• [TASK DIRECTIONS]
Produce an exact transcription of the data, with the images left out.

=== Section Start ===

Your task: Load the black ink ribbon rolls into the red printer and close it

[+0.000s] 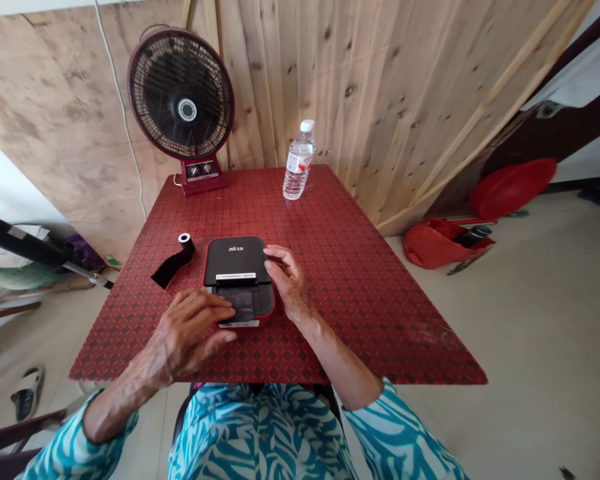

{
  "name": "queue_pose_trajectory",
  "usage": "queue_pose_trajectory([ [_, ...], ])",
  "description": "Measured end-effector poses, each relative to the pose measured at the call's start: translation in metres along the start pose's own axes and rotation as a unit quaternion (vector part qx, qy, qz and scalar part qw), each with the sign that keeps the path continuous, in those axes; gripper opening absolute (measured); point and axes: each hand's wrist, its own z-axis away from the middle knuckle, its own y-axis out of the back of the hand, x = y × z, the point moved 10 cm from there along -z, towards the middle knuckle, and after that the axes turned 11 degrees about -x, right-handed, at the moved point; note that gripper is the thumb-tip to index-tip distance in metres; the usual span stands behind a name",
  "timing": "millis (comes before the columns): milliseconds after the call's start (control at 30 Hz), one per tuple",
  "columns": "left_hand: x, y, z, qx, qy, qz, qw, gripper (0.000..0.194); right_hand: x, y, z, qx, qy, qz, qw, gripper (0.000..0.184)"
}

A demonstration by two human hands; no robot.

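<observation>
Probably a black-and-red mini printer (237, 263)

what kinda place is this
Probably a plain room in a home, maybe a back room: there's a raw wooden plank wall, a table fan on a red patterned table, and a red plastic basin leaning nearby.

The black-and-red portable printer (239, 267) sits near the front of the red patterned desk (360, 300). The left hand (195, 327) lies over the printer's near end, and the right hand (287, 280) touches its right edge. Just left of the printer lies a black ribbon roll (176, 261); beyond it stand a plastic water bottle (299, 162) and a maroon desk fan (183, 100).
</observation>
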Motion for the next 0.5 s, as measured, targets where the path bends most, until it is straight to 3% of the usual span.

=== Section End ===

• [RESULT BELOW]
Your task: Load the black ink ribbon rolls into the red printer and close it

[+0.000s] 

{
  "name": "queue_pose_trajectory",
  "usage": "queue_pose_trajectory([ [_, ...], ])",
  "description": "Measured end-effector poses, each relative to the pose measured at the call's start: translation in metres along the start pose's own axes and rotation as a unit quaternion (vector part qx, qy, qz and scalar part qw), each with the sign that keeps the path continuous, in those axes; gripper opening absolute (measured); point and axes: each hand's wrist, its own z-axis away from the middle knuckle, its own y-axis out of the back of the hand, x = y × z, the point moved 10 cm from there along -z, towards the middle knuckle, and after that the axes turned 11 degrees about -x, right-handed, at the moved point; note that gripper is the thumb-tip to index-tip distance in metres; the usual span stands behind a name",
  "timing": "millis (comes before the columns): milliseconds after the call's start (control at 30 Hz), one per tuple",
  "columns": "left_hand: x, y, z, qx, qy, qz, qw, gripper (0.000..0.194); right_hand: x, y, z, qx, qy, qz, qw, gripper (0.000..0.184)"
}

A demonstration by two human hands; no robot.

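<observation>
Probably a black-and-red mini printer (237, 263)

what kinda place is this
Probably a plain room in a home, maybe a back room: there's a raw wooden plank wall, a table fan on a red patterned table, and a red plastic basin leaning nearby.

The black-and-red portable printer (239, 267) sits near the front of the red patterned desk (360, 300). The left hand (195, 327) lies over the printer's near end, and the right hand (287, 280) touches its right edge. Just left of the printer lies a black ribbon roll (176, 261); beyond it stand a plastic water bottle (299, 162) and a maroon desk fan (183, 100).
</observation>
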Motion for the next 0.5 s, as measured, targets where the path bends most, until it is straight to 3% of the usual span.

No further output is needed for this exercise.